*Problem description:* Please transcribe the data exactly, with nothing left out.

==*==

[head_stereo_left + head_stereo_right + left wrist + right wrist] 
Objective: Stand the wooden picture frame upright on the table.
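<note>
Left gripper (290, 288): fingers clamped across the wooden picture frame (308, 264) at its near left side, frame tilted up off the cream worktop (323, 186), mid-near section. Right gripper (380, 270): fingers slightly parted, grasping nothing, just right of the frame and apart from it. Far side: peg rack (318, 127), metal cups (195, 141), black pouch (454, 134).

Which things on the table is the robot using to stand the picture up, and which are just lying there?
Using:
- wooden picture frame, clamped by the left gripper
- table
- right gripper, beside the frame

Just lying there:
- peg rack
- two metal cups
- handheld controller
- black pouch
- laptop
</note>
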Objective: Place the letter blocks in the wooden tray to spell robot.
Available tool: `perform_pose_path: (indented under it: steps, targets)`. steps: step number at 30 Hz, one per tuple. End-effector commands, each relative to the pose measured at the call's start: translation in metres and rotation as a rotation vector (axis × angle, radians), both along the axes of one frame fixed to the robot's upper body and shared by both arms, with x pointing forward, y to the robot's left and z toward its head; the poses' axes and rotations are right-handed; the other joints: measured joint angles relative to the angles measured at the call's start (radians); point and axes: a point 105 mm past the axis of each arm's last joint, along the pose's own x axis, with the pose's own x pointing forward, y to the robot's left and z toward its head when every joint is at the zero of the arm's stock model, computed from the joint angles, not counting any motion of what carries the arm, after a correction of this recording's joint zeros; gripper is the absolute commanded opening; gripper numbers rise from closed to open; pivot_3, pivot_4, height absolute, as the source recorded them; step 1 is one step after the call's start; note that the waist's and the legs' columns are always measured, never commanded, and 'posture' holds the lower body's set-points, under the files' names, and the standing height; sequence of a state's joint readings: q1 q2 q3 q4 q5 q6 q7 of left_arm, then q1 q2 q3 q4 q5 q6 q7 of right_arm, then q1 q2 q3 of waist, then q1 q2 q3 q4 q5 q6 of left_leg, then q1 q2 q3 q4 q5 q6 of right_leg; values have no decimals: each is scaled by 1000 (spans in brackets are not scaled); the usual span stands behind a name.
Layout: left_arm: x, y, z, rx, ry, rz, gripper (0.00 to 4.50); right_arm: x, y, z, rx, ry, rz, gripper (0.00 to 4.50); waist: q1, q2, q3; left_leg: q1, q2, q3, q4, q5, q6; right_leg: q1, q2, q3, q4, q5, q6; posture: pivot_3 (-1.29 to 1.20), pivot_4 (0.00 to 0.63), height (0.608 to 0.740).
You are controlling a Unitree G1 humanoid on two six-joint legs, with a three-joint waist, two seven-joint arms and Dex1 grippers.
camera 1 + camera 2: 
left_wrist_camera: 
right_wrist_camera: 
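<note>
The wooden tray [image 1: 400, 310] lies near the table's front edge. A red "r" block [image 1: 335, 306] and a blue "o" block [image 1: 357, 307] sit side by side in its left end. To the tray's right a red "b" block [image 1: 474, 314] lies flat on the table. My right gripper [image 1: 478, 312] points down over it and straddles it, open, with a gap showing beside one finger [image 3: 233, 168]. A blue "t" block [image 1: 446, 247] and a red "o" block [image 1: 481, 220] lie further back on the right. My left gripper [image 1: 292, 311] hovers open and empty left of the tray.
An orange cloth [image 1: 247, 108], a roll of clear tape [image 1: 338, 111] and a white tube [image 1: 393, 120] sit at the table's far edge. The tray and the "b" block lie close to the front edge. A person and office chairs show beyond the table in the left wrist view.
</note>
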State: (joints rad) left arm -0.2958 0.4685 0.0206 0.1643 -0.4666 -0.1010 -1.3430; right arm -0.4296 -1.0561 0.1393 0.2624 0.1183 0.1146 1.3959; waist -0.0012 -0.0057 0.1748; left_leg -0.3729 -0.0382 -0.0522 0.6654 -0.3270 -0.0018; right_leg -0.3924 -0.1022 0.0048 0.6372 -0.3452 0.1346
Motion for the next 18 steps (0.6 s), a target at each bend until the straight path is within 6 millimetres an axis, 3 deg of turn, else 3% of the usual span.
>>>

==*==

*Written solution:*
[head_stereo_left + head_stereo_right + left wrist + right wrist] 
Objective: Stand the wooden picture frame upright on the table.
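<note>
Left gripper (290, 288): fingers clamped across the wooden picture frame (308, 264) at its near left side, frame tilted up off the cream worktop (323, 186), mid-near section. Right gripper (380, 270): fingers slightly parted, grasping nothing, just right of the frame and apart from it. Far side: peg rack (318, 127), metal cups (195, 141), black pouch (454, 134).

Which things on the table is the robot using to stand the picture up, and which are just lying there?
Using:
- wooden picture frame, clamped by the left gripper
- table
- right gripper, beside the frame

Just lying there:
- peg rack
- two metal cups
- handheld controller
- black pouch
- laptop
</note>
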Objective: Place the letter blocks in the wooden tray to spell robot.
Available tool: `perform_pose_path: (indented under it: steps, targets)`. steps: step number at 30 Hz, one per tuple. End-effector commands, each relative to the pose measured at the call's start: translation in metres and rotation as a rotation vector (axis × angle, radians), both along the axes of one frame fixed to the robot's upper body and shared by both arms, with x pointing forward, y to the robot's left and z toward its head; the poses' axes and rotations are right-handed; the other joints: measured joint angles relative to the angles measured at the call's start (radians); point and axes: a point 105 mm past the axis of each arm's last joint, along the pose's own x axis, with the pose's own x pointing forward, y to the robot's left and z toward its head when every joint is at the zero of the arm's stock model, computed from the joint angles, not counting any motion of what carries the arm, after a correction of this recording's joint zeros; gripper is the absolute commanded opening; gripper numbers rise from closed to open; pivot_3, pivot_4, height absolute, as the source recorded them; step 1 is one step after the call's start; note that the waist's and the legs' columns are always measured, never commanded, and 'posture' holds the lower body's set-points, under the files' names, and the standing height; sequence of a state's joint readings: q1 q2 q3 q4 q5 q6 q7 of left_arm, then q1 q2 q3 q4 q5 q6 q7 of right_arm, then q1 q2 q3 of waist, then q1 q2 q3 q4 q5 q6 of left_leg, then q1 q2 q3 q4 q5 q6 of right_leg; values have no decimals: each is scaled by 1000 (spans in brackets are not scaled); the usual span stands behind a name.
Layout: left_arm: x, y, z, rx, ry, rz, gripper (0.00 to 4.50); right_arm: x, y, z, rx, ry, rz, gripper (0.00 to 4.50); waist: q1, q2, q3; left_leg: q1, q2, q3, q4, q5, q6; right_leg: q1, q2, q3, q4, q5, q6; posture: pivot_3 (-1.29 to 1.20), pivot_4 (0.00 to 0.63), height (0.608 to 0.740).
You are controlling a Unitree G1 humanoid on two six-joint legs, with a three-joint waist, two seven-joint arms and Dex1 grippers.
camera 1 + camera 2: 
left_wrist_camera: 
right_wrist_camera: 
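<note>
The wooden tray [image 1: 400, 310] lies near the table's front edge. A red "r" block [image 1: 335, 306] and a blue "o" block [image 1: 357, 307] sit side by side in its left end. To the tray's right a red "b" block [image 1: 474, 314] lies flat on the table. My right gripper [image 1: 478, 312] points down over it and straddles it, open, with a gap showing beside one finger [image 3: 233, 168]. A blue "t" block [image 1: 446, 247] and a red "o" block [image 1: 481, 220] lie further back on the right. My left gripper [image 1: 292, 311] hovers open and empty left of the tray.
An orange cloth [image 1: 247, 108], a roll of clear tape [image 1: 338, 111] and a white tube [image 1: 393, 120] sit at the table's far edge. The tray and the "b" block lie close to the front edge. A person and office chairs show beyond the table in the left wrist view.
</note>
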State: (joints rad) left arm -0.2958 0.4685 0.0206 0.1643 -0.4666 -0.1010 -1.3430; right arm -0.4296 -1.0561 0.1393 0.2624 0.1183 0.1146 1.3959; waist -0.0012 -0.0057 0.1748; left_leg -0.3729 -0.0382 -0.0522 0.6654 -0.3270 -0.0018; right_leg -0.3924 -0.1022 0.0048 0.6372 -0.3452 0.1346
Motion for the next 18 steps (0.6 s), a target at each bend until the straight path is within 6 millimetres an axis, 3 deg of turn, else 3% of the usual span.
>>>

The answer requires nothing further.